1 4 oz Habenjero Pepper (Membrane and Seeds removed) cut into strips and added with 10 min left to boil


----------



## JJG (Oct 16, 2006)

sounds delicious but a little bit like greek to me. I'm still an amateur when it comes to brewing, (all extract) but so far everything I've done has turned out great. I will be starting a new batch in the next week or so. My GF wants me to do something light like a wheat beer but I know she's just going to drink one and probably won't even finish it. instead will probably do something heavy like a double IPA/barleywine. more bang for the buck!


----------



## hartl0602 (Jan 11, 2006)

are you brewing from kit or recipe? if your brewing from recipe you may want to take a look at Denny Conns Rye IPA, tasty brew.


----------



## Cigar Jockey (Feb 12, 2006)

Bottled a Red Ale today then moved onto starting a batch of Chocolate Stout (yep Chocolate in the boil).  :al


----------



## Seabird (Sep 30, 2006)

Although you lost me after "Anticipated OG: 1.054 Plato: 13.36," it sounds delicious. 

Also, just want to say thanks! You provided me a subtle nudge toward learning a new hobby/obsession!


----------



## Cigar Jockey (Feb 12, 2006)

I'm using kits to make my beer and they come out great and alot cheaper then buying premium brew at the store.
I figure my homebrew is about $3 a six pack.:al
I drive to www.homebrewery.com


----------



## JJG (Oct 16, 2006)

Cigar Jockey said:


> I'm using kits to make my beer and they come out great and alot cheaper then buying premium brew at the store.


I brew for the same reason. My clones generally turn out almost as good or better than the expensive beer I'm trying to copy.

I'm also lucky to have a great HB store in houston (defalco's). I just tell them which beer I want to make and they put together a custom kit for me from their bulk extracts!


----------



## Steve (Jan 18, 2006)

Dang, that would have gone great with my ribs yesterday!!!


----------



## hartl0602 (Jan 11, 2006)

Steve said:


> Dang, that would have gone great with my ribs yesterday!!!

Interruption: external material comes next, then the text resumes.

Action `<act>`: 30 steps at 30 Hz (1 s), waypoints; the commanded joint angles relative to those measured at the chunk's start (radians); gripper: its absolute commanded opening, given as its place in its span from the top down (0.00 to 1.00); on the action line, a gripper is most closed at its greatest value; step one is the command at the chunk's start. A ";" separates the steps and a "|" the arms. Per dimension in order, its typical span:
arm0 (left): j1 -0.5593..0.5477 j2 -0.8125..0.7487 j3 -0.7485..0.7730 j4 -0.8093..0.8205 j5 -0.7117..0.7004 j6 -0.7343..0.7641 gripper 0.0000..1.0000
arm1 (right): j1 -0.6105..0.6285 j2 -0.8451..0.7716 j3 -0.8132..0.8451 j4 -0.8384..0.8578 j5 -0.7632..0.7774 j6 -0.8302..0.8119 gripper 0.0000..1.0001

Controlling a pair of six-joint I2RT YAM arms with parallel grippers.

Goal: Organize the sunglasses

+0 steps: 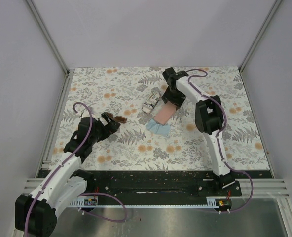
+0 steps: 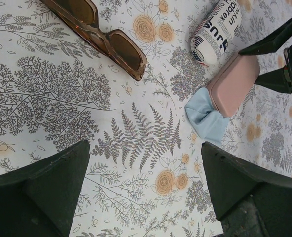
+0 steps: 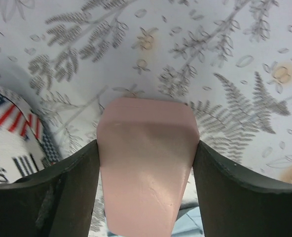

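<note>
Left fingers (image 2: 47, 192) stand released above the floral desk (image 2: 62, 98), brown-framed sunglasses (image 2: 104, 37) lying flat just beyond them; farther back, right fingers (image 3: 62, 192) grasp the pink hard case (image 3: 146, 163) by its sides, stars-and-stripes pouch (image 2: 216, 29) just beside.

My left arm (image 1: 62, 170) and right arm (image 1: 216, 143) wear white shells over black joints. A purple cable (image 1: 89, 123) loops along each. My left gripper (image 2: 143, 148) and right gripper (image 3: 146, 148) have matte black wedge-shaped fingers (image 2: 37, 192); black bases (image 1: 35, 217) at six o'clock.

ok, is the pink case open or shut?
Shut: pink case lies as one closed shell, no inside showing; blue cloth at one end.
</note>
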 commanded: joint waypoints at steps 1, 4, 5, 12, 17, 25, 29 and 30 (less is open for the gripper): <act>-0.002 -0.023 0.019 0.016 0.003 0.026 0.01 | 0.007 -0.262 -0.179 0.113 -0.006 -0.074 0.60; -0.002 -0.009 0.021 0.034 0.032 0.042 0.01 | 0.007 -0.420 -0.357 0.242 -0.042 -0.109 0.61; -0.005 -0.003 0.022 0.047 0.047 0.045 0.01 | 0.007 -0.492 -0.415 0.303 -0.070 -0.118 0.63; -0.126 0.078 0.083 0.084 0.063 0.124 0.01 | 0.007 -0.747 -0.806 0.603 -0.321 -0.146 0.64; -0.290 0.153 0.159 0.048 -0.078 0.180 0.01 | 0.061 -0.757 -0.890 0.629 -0.417 -0.109 0.63; -0.338 0.115 0.162 0.001 -0.155 0.178 0.01 | 0.257 -0.628 -0.831 0.640 -0.432 -0.088 0.57; -0.338 0.104 0.137 -0.018 -0.172 0.155 0.01 | 0.314 -0.536 -0.735 0.626 -0.427 -0.085 0.23; -0.338 0.107 0.136 -0.024 -0.172 0.149 0.01 | 0.313 -0.521 -0.712 0.600 -0.420 -0.080 0.07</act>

hmm...if it comes out good, this could make a good base to a mop sauce  yumm


----------



## Steve (Jan 18, 2006)

Hmmm...I wonder how a slab of ribs would overnight? Can homebrew be shipped? Questions that make ya go hmmm...:w



hartl0602 said:


> hmm...if it comes out good, this could make a good base to a mop sauce  yumm


----------



## Commander Quan (May 6, 2003)

Tonight I'll be doing my least favorite part of the brewing process...Bottling. I've had a porter in the secondary for a couple weeks am ready to bottle. Does anyone else really, really hate this part it's the only step that actually seams like work. Maybe if I had someone to help me it wouldn't be so bad


----------



## Cigar Jockey (Feb 12, 2006)

I bottled yesterday also, hate that part.


----------



## tnip23 (Oct 31, 2006)

i have a bourbon barrel old ale that is going into the keg to age(gave up bottling after a couple batches) for 6 more months. i'm an extract brewer and it's from a kit my wife bought me. i usually write my own recipes but this kit looked good and it's from midwest supplies who usually have great kits and fresh ingredients.


----------



## JMAC (Oct 24, 2006)

tnip, I just ordered that exact same kit.

Midwest does have some truly great kits ready to go. I have done 5 of them and had great results each time.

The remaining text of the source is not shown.